Department of Computer Science, Fatima Jinnah Women University, Rawalpindi 46000, Pakistan.
Ubiquitous Computing Lab, Department of Computer Science and Engineering, Kyung Hee University, Seocheon-dong, Giheung-gu, Yongin-si 17104, Republic of Korea.
Sensors (Basel). 2023 Apr 28;23(9):4373. doi: 10.3390/s23094373.

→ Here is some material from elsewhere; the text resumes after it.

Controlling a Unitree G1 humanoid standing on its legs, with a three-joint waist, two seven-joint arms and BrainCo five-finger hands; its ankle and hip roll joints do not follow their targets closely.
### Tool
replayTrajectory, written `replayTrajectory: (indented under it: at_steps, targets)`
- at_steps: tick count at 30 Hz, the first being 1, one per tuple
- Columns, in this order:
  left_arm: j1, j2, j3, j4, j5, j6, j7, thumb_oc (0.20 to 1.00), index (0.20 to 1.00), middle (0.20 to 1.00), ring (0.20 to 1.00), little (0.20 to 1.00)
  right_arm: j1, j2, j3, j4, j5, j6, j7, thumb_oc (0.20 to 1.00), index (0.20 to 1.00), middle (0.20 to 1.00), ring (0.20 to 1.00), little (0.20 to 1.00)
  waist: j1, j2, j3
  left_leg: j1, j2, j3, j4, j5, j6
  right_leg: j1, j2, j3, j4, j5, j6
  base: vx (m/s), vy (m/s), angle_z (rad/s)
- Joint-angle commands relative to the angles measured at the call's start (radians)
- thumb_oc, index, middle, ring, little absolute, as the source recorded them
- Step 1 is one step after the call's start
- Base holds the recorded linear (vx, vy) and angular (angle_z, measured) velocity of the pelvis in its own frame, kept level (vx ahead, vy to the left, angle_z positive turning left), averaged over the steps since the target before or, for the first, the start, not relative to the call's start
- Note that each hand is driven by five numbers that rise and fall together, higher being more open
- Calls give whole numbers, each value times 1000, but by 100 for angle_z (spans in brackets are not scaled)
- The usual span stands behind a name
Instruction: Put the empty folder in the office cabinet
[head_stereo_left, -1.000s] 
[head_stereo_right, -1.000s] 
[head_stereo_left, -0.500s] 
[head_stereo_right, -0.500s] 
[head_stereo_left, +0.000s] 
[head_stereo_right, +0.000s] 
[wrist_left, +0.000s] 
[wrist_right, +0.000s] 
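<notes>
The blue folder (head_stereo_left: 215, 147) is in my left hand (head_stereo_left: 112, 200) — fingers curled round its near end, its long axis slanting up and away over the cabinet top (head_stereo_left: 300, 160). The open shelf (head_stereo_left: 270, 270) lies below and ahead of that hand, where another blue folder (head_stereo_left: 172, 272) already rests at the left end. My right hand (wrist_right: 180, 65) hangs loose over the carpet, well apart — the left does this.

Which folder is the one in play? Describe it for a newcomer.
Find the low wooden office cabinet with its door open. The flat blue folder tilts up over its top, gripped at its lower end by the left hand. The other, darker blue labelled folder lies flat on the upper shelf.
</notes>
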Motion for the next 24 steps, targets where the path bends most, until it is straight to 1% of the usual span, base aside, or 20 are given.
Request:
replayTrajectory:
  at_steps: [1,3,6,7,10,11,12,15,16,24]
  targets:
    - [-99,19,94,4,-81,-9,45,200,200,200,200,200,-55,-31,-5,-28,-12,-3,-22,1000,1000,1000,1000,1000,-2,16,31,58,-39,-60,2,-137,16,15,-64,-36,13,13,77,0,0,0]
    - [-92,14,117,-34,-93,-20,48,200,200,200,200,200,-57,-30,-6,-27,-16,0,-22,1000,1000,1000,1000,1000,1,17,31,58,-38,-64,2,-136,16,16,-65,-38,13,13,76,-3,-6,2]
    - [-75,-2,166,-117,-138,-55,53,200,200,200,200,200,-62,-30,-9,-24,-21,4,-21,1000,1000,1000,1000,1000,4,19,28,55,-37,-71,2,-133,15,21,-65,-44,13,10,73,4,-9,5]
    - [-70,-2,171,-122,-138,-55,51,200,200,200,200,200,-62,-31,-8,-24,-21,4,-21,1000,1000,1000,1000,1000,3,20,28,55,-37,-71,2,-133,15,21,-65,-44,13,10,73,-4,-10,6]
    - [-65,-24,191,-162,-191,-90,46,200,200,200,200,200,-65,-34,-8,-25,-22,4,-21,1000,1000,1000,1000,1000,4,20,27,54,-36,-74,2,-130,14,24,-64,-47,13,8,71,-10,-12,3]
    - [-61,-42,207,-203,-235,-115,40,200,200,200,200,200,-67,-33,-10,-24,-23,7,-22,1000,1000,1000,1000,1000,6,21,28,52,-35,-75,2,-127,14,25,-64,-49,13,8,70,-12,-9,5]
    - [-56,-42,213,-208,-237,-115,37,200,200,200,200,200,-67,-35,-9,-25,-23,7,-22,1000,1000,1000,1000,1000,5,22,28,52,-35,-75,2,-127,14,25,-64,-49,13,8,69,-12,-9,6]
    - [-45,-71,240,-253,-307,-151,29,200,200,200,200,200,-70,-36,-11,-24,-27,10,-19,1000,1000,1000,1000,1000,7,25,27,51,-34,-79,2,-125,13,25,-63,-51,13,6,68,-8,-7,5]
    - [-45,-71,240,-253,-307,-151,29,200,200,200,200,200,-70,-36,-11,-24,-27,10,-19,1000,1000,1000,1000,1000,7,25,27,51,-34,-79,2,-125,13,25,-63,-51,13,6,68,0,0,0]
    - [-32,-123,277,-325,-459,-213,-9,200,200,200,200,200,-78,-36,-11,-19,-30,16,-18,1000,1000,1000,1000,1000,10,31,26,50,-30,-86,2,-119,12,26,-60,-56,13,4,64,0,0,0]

Multimodal emotion recognition has gained much traction in the field of affective computing, human-computer interaction (HCI), artificial intelligence (AI), and user experience (UX). There is growing demand to automate analysis of user emotion towards HCI, AI, and UX evaluation applications for providing affective services. Emotions are increasingly being used, obtained through the videos, audio, text or physiological signals. This has led to process emotions from multiple modalities, usually combined through ensemble-based systems with static weights. Due to numerous limitations like missing modality data, inter-class variations, and intra-class similarities, an effective weighting scheme is thus required to improve the aforementioned discrimination between modalities. This article takes into account the importance of difference between multiple modalities and assigns dynamic weights to them by adapting a more efficient combination process with the application of generalized mixture (GM) functions. Therefore, we present a hybrid multimodal emotion recognition (H-MMER) framework using multi-view learning approach for unimodal emotion recognition and introducing multimodal feature fusion level, and decision level fusion using GM functions. In an experimental study, we evaluated the ability of our proposed framework to model a set of four different emotional states (, , , and ) and found that most of them can be modeled well with significantly high accuracy using GM functions. The experiment shows that the proposed framework can model emotional states with an average accuracy of 98.19% and indicates significant gain in terms of performance in contrast to traditional approaches. The overall evaluation results indicate that we can identify emotional states with high accuracy and increase the robustness of an emotion classification system required for UX measurement.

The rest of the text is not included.